ABOUT THIS TASK:
Print, exactly as they stand, the lines from the start of the listing to the line containing "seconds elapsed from", inclusive.

--- DATA SEGMENT Enclosed Below ---

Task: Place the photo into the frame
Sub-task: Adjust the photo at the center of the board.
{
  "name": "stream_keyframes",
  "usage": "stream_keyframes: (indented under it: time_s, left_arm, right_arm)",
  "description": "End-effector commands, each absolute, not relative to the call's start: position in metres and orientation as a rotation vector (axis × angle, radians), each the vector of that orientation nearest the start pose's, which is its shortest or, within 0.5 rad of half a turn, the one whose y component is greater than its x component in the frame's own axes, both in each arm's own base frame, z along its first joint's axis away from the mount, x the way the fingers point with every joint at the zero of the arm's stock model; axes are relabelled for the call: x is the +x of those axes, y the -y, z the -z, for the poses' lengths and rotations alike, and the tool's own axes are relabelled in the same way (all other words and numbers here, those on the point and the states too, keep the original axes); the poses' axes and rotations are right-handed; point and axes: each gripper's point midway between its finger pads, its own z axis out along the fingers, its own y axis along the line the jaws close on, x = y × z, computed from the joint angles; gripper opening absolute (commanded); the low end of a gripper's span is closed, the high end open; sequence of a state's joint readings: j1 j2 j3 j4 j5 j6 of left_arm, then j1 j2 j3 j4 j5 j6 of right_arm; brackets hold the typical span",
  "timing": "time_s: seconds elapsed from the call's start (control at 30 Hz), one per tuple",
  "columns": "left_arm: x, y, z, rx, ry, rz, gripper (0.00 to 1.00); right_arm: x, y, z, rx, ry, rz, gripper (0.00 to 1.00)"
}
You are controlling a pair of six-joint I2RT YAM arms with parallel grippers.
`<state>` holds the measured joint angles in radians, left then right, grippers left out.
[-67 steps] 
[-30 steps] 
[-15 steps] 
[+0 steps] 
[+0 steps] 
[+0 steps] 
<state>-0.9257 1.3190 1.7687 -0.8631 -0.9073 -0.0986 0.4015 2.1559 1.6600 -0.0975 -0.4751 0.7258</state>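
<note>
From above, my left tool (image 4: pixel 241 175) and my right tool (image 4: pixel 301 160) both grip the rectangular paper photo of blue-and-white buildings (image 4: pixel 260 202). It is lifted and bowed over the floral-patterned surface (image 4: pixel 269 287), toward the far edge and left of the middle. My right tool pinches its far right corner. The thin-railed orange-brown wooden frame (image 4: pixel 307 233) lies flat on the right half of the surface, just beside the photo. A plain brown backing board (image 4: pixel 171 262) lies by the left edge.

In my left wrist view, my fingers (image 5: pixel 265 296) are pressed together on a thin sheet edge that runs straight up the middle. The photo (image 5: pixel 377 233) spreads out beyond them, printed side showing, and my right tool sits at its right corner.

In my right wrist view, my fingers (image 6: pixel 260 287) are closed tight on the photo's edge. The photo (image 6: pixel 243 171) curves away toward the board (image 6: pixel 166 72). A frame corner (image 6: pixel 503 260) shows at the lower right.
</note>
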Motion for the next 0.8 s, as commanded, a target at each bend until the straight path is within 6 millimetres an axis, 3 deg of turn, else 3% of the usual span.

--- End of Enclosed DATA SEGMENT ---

WRITTEN SOLUTION:
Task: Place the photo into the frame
Sub-task: Adjust the photo at the center of the board.
{
  "name": "stream_keyframes",
  "usage": "stream_keyframes: (indented under it: time_s, left_arm, right_arm)",
  "description": "End-effector commands, each absolute, not relative to the call's start: position in metres and orientation as a rotation vector (axis × angle, radians), each the vector of that orientation nearest the start pose's, which is its shortest or, within 0.5 rad of half a turn, the one whose y component is greater than its x component in the frame's own axes, both in each arm's own base frame, z along its first joint's axis away from the mount, x the way the fingers point with every joint at the zero of the arm's stock model; axes are relabelled for the call: x is the +x of those axes, y the -y, z the -z, for the poses' lengths and rotations alike, and the tool's own axes are relabelled in the same way (all other words and numbers here, those on the point and the states too, keep the original axes); the poses' axes and rotations are right-handed; point and axes: each gripper's point midway between its finger pads, its own z axis out along the fingers, its own y axis along the line the jaws close on, x = y × z, computed from the joint angles; gripper opening absolute (commanded); the low end of a gripper's span is closed, the high end open; sequence of a state's joint readings: j1 j2 j3 j4 j5 j6 of left_arm, then j1 j2 j3 j4 j5 j6 of right_arm; brackets hold the typical span",
  "timing": "time_s: seconds elapsed from the call's start (control at 30 Hz), one per tuple",

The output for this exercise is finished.